* [TASK STATEMENT]: Each line below from the one containing "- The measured" through the one containing "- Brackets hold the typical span" is to be given again exactly, and no line outside that span.

======== INFORMATION GIVEN

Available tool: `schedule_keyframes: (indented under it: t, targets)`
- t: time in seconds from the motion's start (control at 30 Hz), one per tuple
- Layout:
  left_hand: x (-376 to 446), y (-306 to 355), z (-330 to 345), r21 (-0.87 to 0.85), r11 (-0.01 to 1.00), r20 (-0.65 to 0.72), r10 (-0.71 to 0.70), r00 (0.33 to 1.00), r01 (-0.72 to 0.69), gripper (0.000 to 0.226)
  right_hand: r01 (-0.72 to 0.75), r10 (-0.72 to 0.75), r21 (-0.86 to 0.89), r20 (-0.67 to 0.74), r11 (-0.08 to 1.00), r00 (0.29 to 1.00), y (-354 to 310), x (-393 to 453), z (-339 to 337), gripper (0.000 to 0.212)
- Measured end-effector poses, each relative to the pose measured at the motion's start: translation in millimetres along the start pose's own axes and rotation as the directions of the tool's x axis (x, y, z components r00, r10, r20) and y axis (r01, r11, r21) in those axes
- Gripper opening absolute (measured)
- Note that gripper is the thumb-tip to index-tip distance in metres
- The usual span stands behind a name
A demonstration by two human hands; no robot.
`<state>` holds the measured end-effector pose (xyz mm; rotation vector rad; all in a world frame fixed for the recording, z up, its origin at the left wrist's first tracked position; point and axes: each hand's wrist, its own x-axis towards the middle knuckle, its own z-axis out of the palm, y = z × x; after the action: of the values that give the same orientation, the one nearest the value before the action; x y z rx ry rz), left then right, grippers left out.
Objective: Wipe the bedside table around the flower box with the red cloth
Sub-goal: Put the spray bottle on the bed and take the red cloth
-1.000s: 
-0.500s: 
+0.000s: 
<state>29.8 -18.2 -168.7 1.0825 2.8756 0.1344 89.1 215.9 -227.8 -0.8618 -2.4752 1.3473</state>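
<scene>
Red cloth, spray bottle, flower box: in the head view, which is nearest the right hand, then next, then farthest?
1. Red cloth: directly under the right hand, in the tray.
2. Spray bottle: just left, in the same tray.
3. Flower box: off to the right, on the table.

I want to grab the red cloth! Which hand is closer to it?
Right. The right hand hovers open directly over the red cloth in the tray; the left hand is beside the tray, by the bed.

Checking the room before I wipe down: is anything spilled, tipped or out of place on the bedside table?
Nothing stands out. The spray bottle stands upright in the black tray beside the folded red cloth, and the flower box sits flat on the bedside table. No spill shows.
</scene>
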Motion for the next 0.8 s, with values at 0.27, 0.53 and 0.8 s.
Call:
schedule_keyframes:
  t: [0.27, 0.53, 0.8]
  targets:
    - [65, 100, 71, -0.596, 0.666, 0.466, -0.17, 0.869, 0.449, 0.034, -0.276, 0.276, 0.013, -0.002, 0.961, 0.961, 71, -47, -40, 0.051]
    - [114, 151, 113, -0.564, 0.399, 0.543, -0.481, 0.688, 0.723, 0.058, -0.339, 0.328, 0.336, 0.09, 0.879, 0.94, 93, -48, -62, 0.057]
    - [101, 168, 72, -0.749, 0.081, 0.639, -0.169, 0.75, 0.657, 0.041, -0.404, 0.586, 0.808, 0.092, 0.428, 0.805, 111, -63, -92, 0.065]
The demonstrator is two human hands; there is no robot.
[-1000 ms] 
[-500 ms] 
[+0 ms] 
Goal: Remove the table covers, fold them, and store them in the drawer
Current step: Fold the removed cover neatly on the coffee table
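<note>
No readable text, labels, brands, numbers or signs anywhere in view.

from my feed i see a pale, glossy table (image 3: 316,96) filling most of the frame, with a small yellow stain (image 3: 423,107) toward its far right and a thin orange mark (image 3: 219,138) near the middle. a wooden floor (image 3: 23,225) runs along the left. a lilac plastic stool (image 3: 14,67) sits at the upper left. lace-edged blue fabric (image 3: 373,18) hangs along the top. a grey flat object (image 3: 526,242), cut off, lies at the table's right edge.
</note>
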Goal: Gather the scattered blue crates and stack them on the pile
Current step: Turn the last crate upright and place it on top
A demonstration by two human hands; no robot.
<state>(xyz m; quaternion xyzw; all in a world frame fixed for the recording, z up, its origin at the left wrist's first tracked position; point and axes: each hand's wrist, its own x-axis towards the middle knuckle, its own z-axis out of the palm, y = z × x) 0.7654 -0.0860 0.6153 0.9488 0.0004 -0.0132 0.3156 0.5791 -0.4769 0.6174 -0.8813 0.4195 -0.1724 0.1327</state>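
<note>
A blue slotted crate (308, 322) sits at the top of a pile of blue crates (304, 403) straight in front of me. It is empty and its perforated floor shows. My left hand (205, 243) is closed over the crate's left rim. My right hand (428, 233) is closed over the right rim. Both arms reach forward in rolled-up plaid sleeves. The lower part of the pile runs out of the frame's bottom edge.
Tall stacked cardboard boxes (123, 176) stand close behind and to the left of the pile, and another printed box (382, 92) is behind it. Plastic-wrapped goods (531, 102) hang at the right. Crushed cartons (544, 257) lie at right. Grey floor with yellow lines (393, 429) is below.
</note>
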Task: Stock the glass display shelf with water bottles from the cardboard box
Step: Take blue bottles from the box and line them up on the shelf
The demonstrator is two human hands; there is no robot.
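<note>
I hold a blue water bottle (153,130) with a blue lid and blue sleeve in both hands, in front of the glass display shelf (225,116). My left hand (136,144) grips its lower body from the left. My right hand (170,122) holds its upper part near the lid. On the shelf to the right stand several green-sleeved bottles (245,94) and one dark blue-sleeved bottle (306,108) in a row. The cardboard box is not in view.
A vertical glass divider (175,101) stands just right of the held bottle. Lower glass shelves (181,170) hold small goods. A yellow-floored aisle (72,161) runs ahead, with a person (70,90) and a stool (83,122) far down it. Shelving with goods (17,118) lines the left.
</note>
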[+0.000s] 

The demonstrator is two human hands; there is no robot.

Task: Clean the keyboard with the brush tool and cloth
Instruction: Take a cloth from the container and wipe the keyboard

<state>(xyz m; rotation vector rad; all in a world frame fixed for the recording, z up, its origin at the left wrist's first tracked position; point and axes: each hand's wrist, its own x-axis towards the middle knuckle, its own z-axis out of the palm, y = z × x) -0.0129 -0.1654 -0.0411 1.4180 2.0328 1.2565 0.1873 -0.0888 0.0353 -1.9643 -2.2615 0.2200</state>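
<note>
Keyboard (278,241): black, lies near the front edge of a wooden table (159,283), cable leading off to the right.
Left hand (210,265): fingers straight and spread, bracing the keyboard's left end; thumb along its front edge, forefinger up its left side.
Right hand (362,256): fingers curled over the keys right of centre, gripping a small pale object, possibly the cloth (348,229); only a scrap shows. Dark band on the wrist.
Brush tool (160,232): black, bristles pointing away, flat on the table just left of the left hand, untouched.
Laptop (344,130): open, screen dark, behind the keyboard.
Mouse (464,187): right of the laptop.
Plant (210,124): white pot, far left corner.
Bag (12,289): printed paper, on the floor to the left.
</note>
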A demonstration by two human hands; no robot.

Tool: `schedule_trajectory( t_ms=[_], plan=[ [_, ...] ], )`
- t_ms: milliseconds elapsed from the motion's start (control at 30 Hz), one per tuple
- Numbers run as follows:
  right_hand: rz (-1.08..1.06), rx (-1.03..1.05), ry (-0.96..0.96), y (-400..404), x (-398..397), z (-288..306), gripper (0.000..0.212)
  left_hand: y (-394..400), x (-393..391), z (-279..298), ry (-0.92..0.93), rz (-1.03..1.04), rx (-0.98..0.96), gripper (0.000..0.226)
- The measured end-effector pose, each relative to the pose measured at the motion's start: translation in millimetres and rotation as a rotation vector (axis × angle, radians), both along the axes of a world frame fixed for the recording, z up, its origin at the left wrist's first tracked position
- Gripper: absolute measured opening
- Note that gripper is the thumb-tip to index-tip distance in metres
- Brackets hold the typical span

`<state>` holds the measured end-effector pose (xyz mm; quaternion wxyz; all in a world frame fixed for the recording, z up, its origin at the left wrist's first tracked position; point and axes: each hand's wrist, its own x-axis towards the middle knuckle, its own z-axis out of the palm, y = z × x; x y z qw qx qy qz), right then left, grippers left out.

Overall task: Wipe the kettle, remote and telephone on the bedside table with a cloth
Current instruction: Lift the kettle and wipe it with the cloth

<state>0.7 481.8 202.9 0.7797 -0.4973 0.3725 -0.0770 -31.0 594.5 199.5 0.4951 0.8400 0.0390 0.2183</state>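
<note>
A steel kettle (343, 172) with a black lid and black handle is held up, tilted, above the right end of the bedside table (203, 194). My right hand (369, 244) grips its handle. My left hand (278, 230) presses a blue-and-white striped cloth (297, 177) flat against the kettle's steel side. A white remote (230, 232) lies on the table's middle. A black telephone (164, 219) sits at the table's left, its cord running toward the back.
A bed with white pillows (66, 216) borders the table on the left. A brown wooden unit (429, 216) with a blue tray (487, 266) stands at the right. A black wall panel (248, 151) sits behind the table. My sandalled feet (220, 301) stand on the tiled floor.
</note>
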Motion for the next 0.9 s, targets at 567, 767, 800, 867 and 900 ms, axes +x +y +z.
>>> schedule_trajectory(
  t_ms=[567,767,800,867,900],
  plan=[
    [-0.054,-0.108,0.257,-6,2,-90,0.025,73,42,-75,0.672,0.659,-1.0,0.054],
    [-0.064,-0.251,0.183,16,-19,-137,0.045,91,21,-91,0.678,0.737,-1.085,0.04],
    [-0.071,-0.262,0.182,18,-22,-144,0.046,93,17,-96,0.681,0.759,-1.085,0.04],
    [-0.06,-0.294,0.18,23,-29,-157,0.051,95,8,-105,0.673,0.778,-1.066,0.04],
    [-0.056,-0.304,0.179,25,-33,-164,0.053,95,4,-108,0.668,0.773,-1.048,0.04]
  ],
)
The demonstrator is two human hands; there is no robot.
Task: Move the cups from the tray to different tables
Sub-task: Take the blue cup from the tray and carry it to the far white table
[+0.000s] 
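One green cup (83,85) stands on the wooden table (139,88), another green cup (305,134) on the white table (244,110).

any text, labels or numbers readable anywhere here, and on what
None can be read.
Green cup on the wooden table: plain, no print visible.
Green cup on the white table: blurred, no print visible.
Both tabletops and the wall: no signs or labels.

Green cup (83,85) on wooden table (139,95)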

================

* [FINISHED TASK]:
- The measured end-effector pose, each relative to the pose measured at the motion's start: translation in millimetres and rotation as a rotation vector (axis × angle, radians), both along the axes of a world frame fixed for the recording, z up, its origin at the left wrist's first tracked position
- Gripper: absolute measured opening
- Note that gripper is the thumb-tip to index-tip distance in metres
- Brackets hold the typical span

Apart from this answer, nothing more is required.